◆ What the task requires ◆
Review the listing and copy each line that holds the word "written".

◆ Listed entries ◆
§ §

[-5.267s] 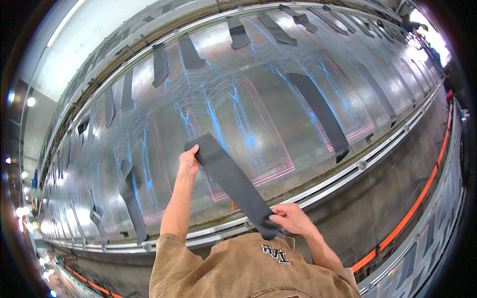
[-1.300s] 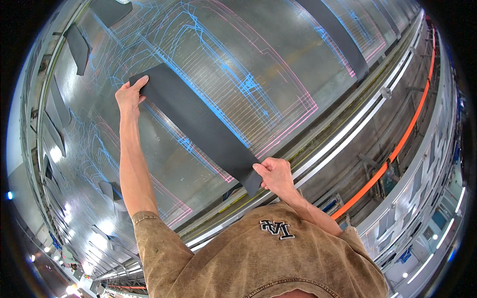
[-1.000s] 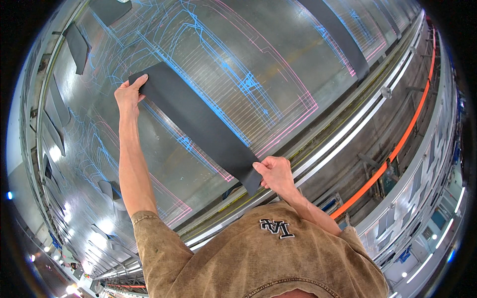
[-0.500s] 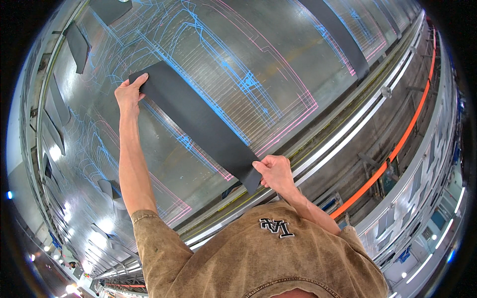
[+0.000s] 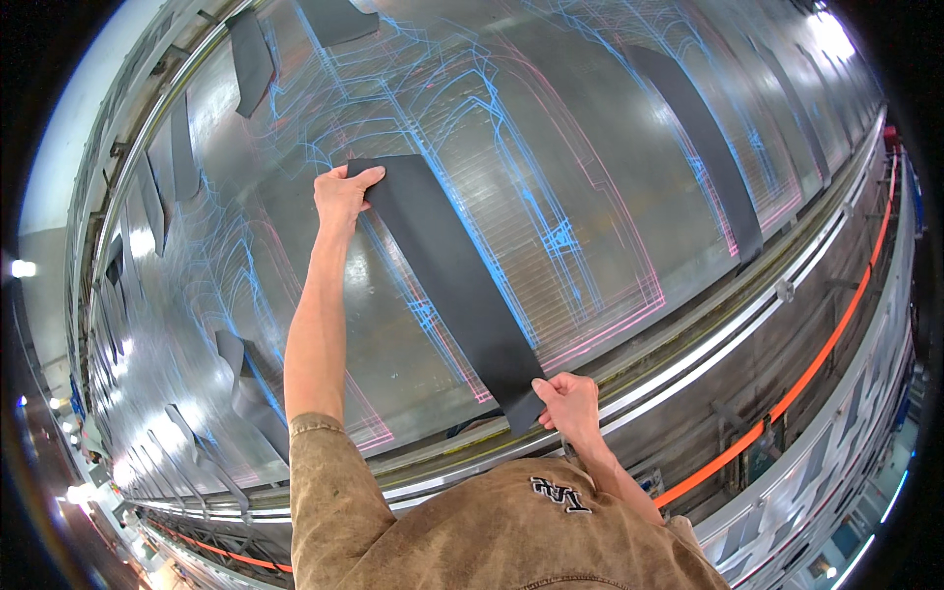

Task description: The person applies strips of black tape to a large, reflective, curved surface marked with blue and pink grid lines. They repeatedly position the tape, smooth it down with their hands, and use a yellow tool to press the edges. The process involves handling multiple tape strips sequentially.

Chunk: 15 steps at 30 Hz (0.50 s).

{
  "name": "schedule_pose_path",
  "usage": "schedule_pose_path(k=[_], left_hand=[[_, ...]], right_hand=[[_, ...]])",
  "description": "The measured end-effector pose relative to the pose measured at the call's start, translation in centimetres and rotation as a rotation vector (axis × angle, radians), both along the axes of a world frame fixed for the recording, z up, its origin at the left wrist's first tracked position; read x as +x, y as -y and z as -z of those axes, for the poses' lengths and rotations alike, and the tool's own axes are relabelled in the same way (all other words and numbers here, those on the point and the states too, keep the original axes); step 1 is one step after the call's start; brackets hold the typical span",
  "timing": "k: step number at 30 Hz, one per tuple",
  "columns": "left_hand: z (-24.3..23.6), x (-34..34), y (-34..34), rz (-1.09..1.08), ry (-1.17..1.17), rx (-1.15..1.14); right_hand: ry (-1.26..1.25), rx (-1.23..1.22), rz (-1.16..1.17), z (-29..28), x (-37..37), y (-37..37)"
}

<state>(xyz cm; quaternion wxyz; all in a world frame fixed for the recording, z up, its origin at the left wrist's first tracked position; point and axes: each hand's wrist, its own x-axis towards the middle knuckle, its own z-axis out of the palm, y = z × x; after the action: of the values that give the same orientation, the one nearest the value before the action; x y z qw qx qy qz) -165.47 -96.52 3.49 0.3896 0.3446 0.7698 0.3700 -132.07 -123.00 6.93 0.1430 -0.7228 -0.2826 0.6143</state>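
Observation:
A long dark grey strip of sheet material [image 5: 452,280] lies slantwise over a metal-grey surface marked with blue and pink lines [image 5: 610,231]. My left hand [image 5: 340,200] pinches its far left corner, thumb on top and fingertips hidden beneath. At the near end, my right hand [image 5: 567,403] grips the right corner between thumb and fingers. That end reaches past the surface's near edge. Blue lines run close along the strip's right side, while more blue and pink lines show to its left.
Another dark strip [image 5: 703,147] lies farther right. Several dark pieces, including a curved one [image 5: 251,64], rest along the far left side. A metal rail [image 5: 723,320] runs along the near edge, with an orange tube [image 5: 787,398] beyond it toward the lower right.
The whole view has turned, so strip and hands appear farther right and lower. Both hands keep their grip, and the strip lies about the same against the printed lines.

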Motion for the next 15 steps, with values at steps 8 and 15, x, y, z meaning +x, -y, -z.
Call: schedule_pose_path(k=[8, 15], left_hand=[[-0.3, 0.5, 0.0, 0.005, 0.026, -0.015], [0.7, -0.3, 0.1, 0.021, 0.070, 0.024]], right_hand=[[0.000, 0.008, 0.008, 0.4, 0.1, 0.3], [-0.002, 0.004, 0.000, 0.5, 0.2, 0.3]])
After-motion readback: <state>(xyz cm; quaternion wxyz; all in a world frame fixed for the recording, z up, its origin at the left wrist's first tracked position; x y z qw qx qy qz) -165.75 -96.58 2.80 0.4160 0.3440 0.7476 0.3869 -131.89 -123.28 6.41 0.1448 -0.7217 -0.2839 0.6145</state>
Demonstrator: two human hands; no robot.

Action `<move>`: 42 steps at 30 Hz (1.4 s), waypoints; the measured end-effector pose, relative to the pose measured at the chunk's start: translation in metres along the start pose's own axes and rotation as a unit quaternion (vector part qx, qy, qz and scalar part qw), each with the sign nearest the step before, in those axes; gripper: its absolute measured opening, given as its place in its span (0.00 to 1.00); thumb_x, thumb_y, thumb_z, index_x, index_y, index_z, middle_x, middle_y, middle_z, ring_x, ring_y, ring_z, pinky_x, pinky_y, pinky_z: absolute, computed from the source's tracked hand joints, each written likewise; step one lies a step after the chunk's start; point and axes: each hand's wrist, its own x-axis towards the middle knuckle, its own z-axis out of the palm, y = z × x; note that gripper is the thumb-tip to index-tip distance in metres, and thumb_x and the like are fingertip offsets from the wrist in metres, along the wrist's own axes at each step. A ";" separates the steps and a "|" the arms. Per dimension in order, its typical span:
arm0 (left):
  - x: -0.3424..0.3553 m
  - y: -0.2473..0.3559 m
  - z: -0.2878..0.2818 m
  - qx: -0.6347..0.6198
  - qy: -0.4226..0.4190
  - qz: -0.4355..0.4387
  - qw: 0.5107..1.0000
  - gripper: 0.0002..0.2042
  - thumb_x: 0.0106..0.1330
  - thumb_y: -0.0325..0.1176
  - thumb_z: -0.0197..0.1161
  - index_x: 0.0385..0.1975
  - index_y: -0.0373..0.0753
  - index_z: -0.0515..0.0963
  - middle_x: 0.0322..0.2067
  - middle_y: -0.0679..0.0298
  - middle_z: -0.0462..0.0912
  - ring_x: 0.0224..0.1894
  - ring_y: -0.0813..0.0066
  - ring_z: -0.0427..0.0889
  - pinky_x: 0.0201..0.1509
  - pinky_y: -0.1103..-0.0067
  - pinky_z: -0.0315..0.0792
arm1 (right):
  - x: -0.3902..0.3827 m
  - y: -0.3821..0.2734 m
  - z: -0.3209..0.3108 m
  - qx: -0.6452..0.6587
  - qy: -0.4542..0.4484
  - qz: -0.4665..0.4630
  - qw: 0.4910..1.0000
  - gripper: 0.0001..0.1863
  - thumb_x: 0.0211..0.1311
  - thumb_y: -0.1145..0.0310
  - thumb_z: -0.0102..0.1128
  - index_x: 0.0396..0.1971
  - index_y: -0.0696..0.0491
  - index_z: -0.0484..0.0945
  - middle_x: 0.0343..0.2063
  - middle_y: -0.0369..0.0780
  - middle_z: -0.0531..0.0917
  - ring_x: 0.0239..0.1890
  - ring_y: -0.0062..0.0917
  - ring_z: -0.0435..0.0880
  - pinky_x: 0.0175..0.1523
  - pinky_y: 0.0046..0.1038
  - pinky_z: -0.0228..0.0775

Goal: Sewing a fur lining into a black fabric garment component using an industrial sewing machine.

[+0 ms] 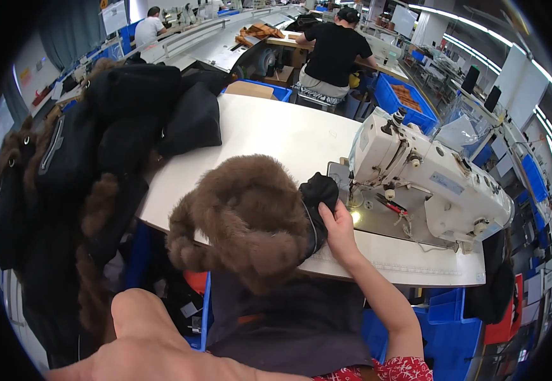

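Right hand (pixel 337 223) stretched toward twelve o'clock, fingers clamped on black fabric (pixel 320 190) beside brown fur trim (pixel 244 216). Left hand (pixel 143 343) at six o'clock, finger state impossible to tell.

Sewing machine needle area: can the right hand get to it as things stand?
Probably yes. The right hand rests on the black fabric beside the sewing machine, with bare plate between them and nothing in the way.
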 end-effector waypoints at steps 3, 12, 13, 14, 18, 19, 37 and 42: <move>-0.003 -0.016 0.004 0.118 0.019 0.060 0.991 0.30 0.79 0.55 0.39 0.33 0.39 0.86 0.22 0.62 0.78 0.22 0.71 0.70 0.35 0.71 0.65 | 0.003 -0.007 -0.003 0.001 0.015 -0.005 1.000 0.13 0.73 0.71 0.54 0.52 0.60 0.73 0.45 0.38 0.83 0.43 0.16 0.80 0.49 0.20 0.74; -0.125 -0.033 -0.035 0.534 0.279 -0.137 0.786 0.07 0.66 0.32 0.67 0.32 0.33 0.83 0.25 0.64 0.83 0.27 0.74 0.81 0.29 0.81 0.73 | -0.031 -0.068 0.004 0.083 0.061 0.074 0.992 0.12 0.66 0.74 0.55 0.48 0.57 0.74 0.30 0.36 0.80 0.16 0.15 0.72 0.18 0.21 0.65; -0.131 -0.031 -0.035 0.579 0.372 -0.285 0.667 0.07 0.62 0.28 0.71 0.36 0.33 0.83 0.25 0.64 0.84 0.24 0.79 0.80 0.26 0.84 0.72 | -0.035 -0.082 0.008 0.081 0.057 0.035 0.995 0.12 0.67 0.73 0.55 0.49 0.59 0.74 0.30 0.36 0.80 0.17 0.15 0.73 0.19 0.20 0.66; -0.135 -0.039 -0.032 0.567 0.428 -0.258 0.655 0.10 0.58 0.25 0.73 0.39 0.32 0.82 0.26 0.63 0.84 0.26 0.82 0.80 0.28 0.85 0.71 | -0.042 -0.093 0.015 0.078 0.052 0.000 0.996 0.13 0.69 0.73 0.55 0.50 0.60 0.73 0.30 0.36 0.80 0.18 0.15 0.74 0.20 0.20 0.68; -0.109 -0.069 -0.040 0.704 0.413 -0.080 0.572 0.16 0.56 0.22 0.73 0.45 0.31 0.81 0.40 0.57 0.83 0.33 0.77 0.81 0.38 0.82 0.74 | -0.070 -0.112 0.029 -0.021 0.024 -0.093 0.995 0.18 0.67 0.75 0.59 0.54 0.65 0.71 0.32 0.37 0.80 0.22 0.14 0.76 0.26 0.19 0.71; -0.100 -0.071 -0.045 0.771 0.374 -0.051 0.513 0.18 0.56 0.24 0.74 0.47 0.31 0.81 0.43 0.54 0.83 0.36 0.72 0.83 0.43 0.79 0.76 | -0.075 -0.088 0.021 -0.165 0.033 -0.188 0.968 0.21 0.63 0.75 0.63 0.54 0.65 0.72 0.30 0.39 0.80 0.22 0.17 0.77 0.26 0.21 0.70; -0.083 -0.056 -0.128 0.851 0.301 -0.116 0.414 0.15 0.59 0.17 0.64 0.46 0.33 0.80 0.26 0.57 0.78 0.25 0.59 0.79 0.29 0.74 0.71 | -0.060 -0.120 0.031 -0.425 -0.242 -0.249 0.836 0.20 0.61 0.66 0.63 0.53 0.53 0.80 0.47 0.41 0.83 0.28 0.34 0.86 0.29 0.32 0.79; -0.066 -0.062 -0.128 0.841 0.329 -0.054 0.425 0.14 0.59 0.17 0.64 0.46 0.32 0.81 0.25 0.55 0.78 0.22 0.63 0.78 0.27 0.74 0.72 | -0.040 -0.122 0.044 -0.566 -0.168 -0.264 0.762 0.12 0.61 0.66 0.58 0.38 0.57 0.82 0.39 0.41 0.86 0.21 0.37 0.85 0.25 0.37 0.77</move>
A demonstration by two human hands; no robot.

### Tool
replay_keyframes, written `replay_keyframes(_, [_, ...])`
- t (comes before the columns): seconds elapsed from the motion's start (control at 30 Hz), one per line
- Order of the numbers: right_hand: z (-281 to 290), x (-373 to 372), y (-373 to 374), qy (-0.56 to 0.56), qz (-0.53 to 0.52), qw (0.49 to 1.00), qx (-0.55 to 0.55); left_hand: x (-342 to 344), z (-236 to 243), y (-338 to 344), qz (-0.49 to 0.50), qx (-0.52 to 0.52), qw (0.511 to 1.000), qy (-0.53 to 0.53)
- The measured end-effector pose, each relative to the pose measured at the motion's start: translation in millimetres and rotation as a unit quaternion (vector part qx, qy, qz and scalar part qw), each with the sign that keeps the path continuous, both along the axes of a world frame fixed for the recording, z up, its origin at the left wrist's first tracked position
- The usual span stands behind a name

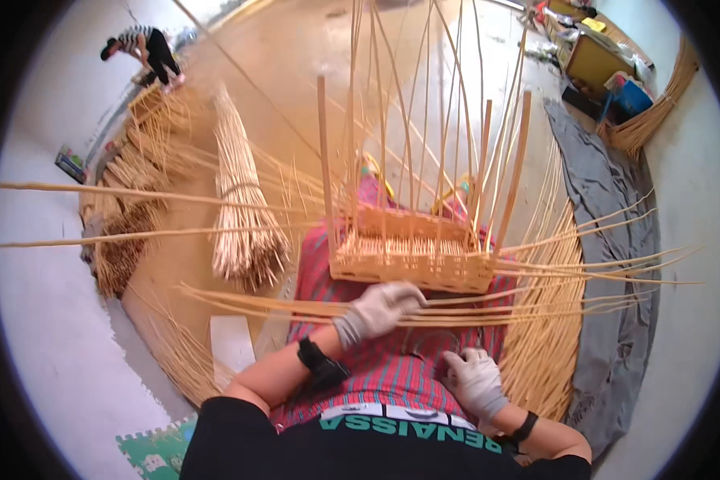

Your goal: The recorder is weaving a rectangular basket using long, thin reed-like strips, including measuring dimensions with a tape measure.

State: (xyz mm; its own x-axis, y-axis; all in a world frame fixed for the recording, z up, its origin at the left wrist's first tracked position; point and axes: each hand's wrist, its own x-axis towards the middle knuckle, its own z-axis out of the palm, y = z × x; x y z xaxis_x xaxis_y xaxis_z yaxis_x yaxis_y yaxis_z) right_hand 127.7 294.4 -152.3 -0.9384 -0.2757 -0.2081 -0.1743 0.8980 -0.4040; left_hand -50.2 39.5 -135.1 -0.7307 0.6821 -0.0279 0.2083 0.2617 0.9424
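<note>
A half-woven wicker basket point(412, 268) rests on the striped red cloth point(392, 372) over my lap, its tall stakes standing up. Several long wicker rods point(464, 322) lie crosswise between the basket and my body. My left hand point(382, 310), in a pale glove and slightly blurred, curls over these rods just below the basket's near wall. Lower and to the right, my right hand point(475, 381), also gloved, is on the cloth with bent fingers. A thin dark curved item point(420, 346) lies beside it, too unclear to name; whatever the right fingers grip is hidden.
A tied bundle of rods point(240, 200) lies left of the basket, with more stacked bundles point(124, 216) along the left wall. Loose rods point(544, 320) and grey sheeting point(612, 320) spread to the right. Another person point(148, 52) bends over at the far left.
</note>
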Motion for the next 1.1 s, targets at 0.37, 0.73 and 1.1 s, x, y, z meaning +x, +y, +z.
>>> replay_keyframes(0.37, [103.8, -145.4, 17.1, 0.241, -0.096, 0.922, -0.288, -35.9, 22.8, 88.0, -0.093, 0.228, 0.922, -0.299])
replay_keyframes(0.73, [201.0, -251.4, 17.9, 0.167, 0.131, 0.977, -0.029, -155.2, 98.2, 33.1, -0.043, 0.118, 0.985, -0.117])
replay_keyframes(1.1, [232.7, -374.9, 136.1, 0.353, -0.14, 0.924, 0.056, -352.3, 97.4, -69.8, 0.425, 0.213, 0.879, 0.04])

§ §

◆ Output below ◆
Action `<move>`: 42 steps at 30 Hz (1.4 s), waypoints; the measured end-effector pose, relative to the pose measured at the chunk's start: translation in metres along the start pose's own axes and rotation as a unit quaternion (vector part qx, qy, qz and scalar part qw), each with the sign nearest the step before, in those axes; gripper: its absolute measured opening, given as its place in its span (0.00 to 1.00); thumb_x, thumb_y, thumb_z, index_x, index_y, index_z, middle_x, middle_y, middle_z, ring_x, ring_y, ring_z, pinky_x, pinky_y, pinky_z: absolute, computed from the source's tracked hand joints, each written likewise; step one lies a step after the chunk's start; point and axes: each hand's wrist, its own x-axis towards the middle knuckle, its own z-axis out of the palm, y = z × x; note that gripper is the thumb-tip to index-tip distance in metres, and thumb_x and the like are fingertip offsets from the wrist in metres, along the wrist's own axes at each step. A ";" separates the steps and a "|" the arms. Per dimension in order, its typical span:
replay_keyframes, written `replay_keyframes(_, [_, ...])`

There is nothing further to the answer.